Mt. Mitchell

Mt. Mitchell

Last night we returned after a week at Lake Lure, North Carolina. We spent the first two days and the last day reading and resting. The visibility was low on the day we traveled north on the Blue Ridge Parkway. We were impressed with the quilts on display at the Folk Art Center. We picnicked on the Craggy Garden Trail. The catawba rhododendrons here and on the Craggy Dome Trail were past their peak. Although there was no view from Mt. Mitchell, the tallest peak east of the Mississippi, the temperature was cool. We enjoyed traversing the short Balsam Nature Trail. We descended by car on the winding route 80 and made our way to Black Mountain. Before dinner at the Black Mountain Bistro, we walked around Lake Tomahawk and enjoyed the mountain views.

Carl Sandburg’s NC home

Carl Sandburg Home

Glassy Mountain view

Glassy Mountain View

We had clear skies for our visit to Hendersonville and surrounding communities.

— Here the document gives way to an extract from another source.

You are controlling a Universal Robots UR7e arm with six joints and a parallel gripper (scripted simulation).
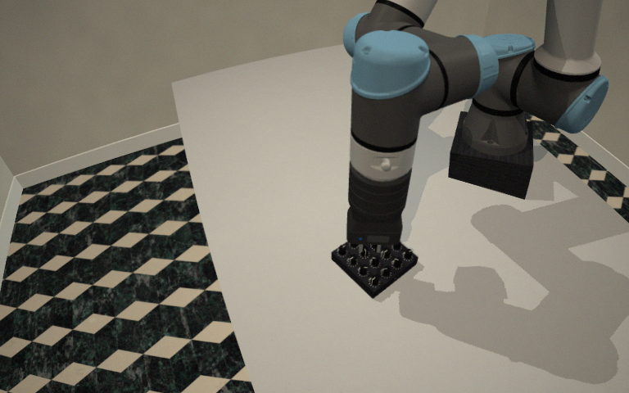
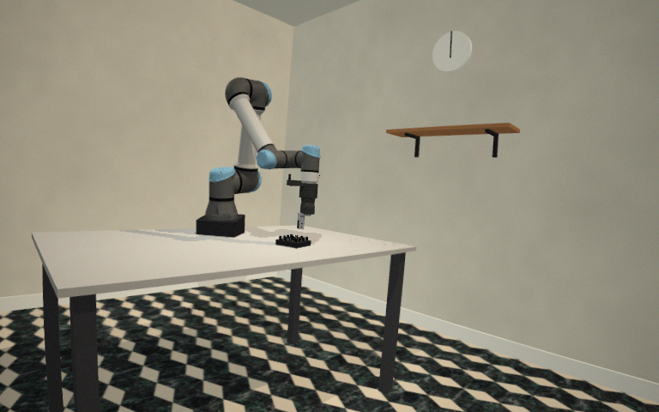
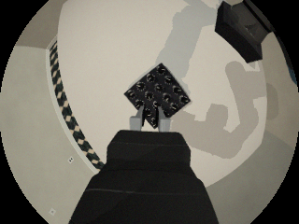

After lunch at the Highland Lake Inn in Flat Rock, we visited the Carl Sandburg Home, a National Historic Site. Although we hadn’t dressed for hiking, we toured some of the farm areas, hiked to the top of Glassy Mountain and around Front Lake. We saw many beautiful homes on our drive through Laurel Park to Jump Off Rock. After dinner at the Sinbad Restaurant, we walked around the historic Hendersonville downtown to see this year’s decorated bears.

Looking Glass Falls

Looking Glass Falls

We especially enjoyed the quality (and low price) of our gourmet meal on Mt. Pisgah. On our way we found a couple of new waterfalls. In order to get close to Cove Creek Falls, we traveled about 1.5 miles on a washerboard gravel road. Bumpy! After stopping at the Looking Glass Falls, we hiked to Moore Cove Falls. We drove as far south on the Blue Ridge Parkway as Devil’s Courthouse. In addition to the short, steep climb to the top for panoramic views, we explored a trail that connected with the Mountains to the Sea trail. We once again enjoyed our week at Lake Lure.